That Lie

You had blond hair that you said was strawberry,
but I never saw the red in it, even when you held it up to the sun and said See?
I just didn't, and I didn't care to lie about it,
because I thought it was ridiculous when you pouted about that sort of thing.
The vanity of little girls escaped me.
I did see how the ends of your pigtails curled to little points, though,
where you had sucked them into crusted arrowheads;
they bounced against the shoulder blades that stuck out through your thin t-shirts.
All big teeth and glasses that made me sweat in the sun,
I was envious of your smallness, your swayback bum, your simpleness.

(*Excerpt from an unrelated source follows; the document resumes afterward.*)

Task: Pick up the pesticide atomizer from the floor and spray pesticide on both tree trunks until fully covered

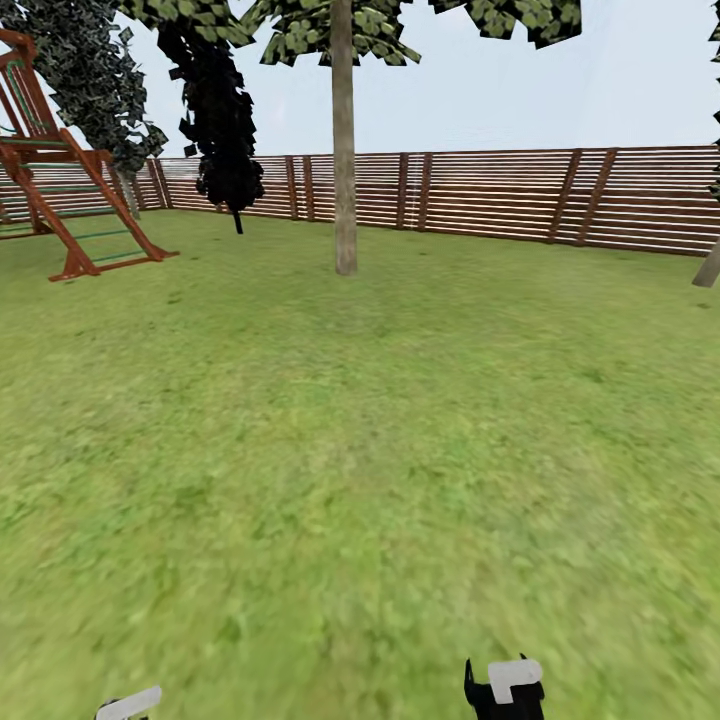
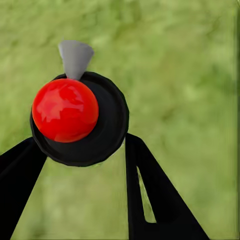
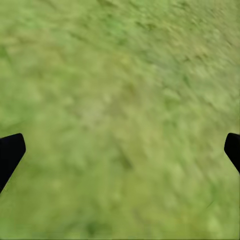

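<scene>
Seen from above in the left wrist view, the pesticide atomizer (image 2: 65, 110) has a red top, a dark round body and a grey nozzle. My left gripper (image 2: 80, 145) is shut on it, one black finger on each side. In the head view a tree with a pale tree trunk (image 1: 344, 170) stands ahead on the garden lawn (image 1: 360, 450), and a second trunk (image 1: 708, 266) leans in at the right edge. My right gripper (image 3: 120, 150) is open over grass, its fingertips (image 3: 10, 152) wide apart. The grey floor is out of view.
A brown slat fence (image 1: 480, 195) closes off the far side. A red wooden play frame (image 1: 60, 190) stands at the left, with black-foliaged conifers (image 1: 220, 120) beside it. Open grass lies between me and the near trunk.
</scene>
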Robot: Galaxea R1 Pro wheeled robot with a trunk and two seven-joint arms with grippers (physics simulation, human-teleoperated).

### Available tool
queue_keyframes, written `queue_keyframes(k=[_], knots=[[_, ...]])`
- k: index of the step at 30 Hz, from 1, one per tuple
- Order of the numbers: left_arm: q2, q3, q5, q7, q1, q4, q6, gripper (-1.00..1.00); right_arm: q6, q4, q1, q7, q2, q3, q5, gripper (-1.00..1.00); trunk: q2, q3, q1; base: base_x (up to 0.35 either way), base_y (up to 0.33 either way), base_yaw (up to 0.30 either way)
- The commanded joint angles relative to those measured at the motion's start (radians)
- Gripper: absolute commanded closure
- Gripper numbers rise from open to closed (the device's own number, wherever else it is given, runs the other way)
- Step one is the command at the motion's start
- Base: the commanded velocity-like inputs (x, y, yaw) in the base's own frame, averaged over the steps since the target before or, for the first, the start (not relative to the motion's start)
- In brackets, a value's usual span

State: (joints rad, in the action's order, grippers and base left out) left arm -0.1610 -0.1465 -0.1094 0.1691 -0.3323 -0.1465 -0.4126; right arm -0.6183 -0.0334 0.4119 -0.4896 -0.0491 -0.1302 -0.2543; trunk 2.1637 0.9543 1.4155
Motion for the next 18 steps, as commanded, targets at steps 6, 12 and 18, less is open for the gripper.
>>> queue_keyframes(k=[6, 12, 18], knots=[[0.0, 0.002, -0.01, -0.002, -0.001, 0.001, -0.004, 1.0, 0.002, 0.001, 0.001, -0.01, 0.0, -0.008, -0.003, -1.0, 0.0, 0.001, 0.0, 0.345, 0.0, 0.0], [0.001, 0.002, -0.01, -0.002, -0.001, 0.001, -0.003, 1.0, 0.002, 0.001, 0.001, -0.01, 0.0, -0.008, -0.003, -1.0, 0.0, 0.001, 0.0, 0.345, 0.0, 0.002], [0.0, 0.002, -0.01, -0.002, -0.001, 0.001, -0.004, 1.0, 0.002, 0.001, 0.001, -0.011, 0.0, -0.008, -0.002, -1.0, 0.0, 0.001, 0.0, 0.345, 0.0, 0.136]])
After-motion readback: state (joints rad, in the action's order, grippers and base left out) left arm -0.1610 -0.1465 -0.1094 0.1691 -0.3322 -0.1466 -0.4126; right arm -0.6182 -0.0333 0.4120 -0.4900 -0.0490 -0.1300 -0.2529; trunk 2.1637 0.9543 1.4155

When I slept over at your house, we rolled around under tents made of bedsheets,
and later we would stare at the thin light coming through the linens
and talk in hushed breaths until your mother came to tell us to sleep.
We shook out our giggles. She didn't know about our hands under the covers.
Your mother taught you about cleaning your face and moisturizers and makeup,
and you, in turn, tried to bestow these secrets upon me
with the application of blue eyeshadow and lipgloss.
I wore these things heavily around my shoulders like a sodden blanket
and cried when I went back home to wash off the filth,
because you and your mother and everyone else could not see I wasn't like that.
You started liking boys, and we became far apart somehow;
one autumn day we walked home from school together,
and it was another year before we did it again.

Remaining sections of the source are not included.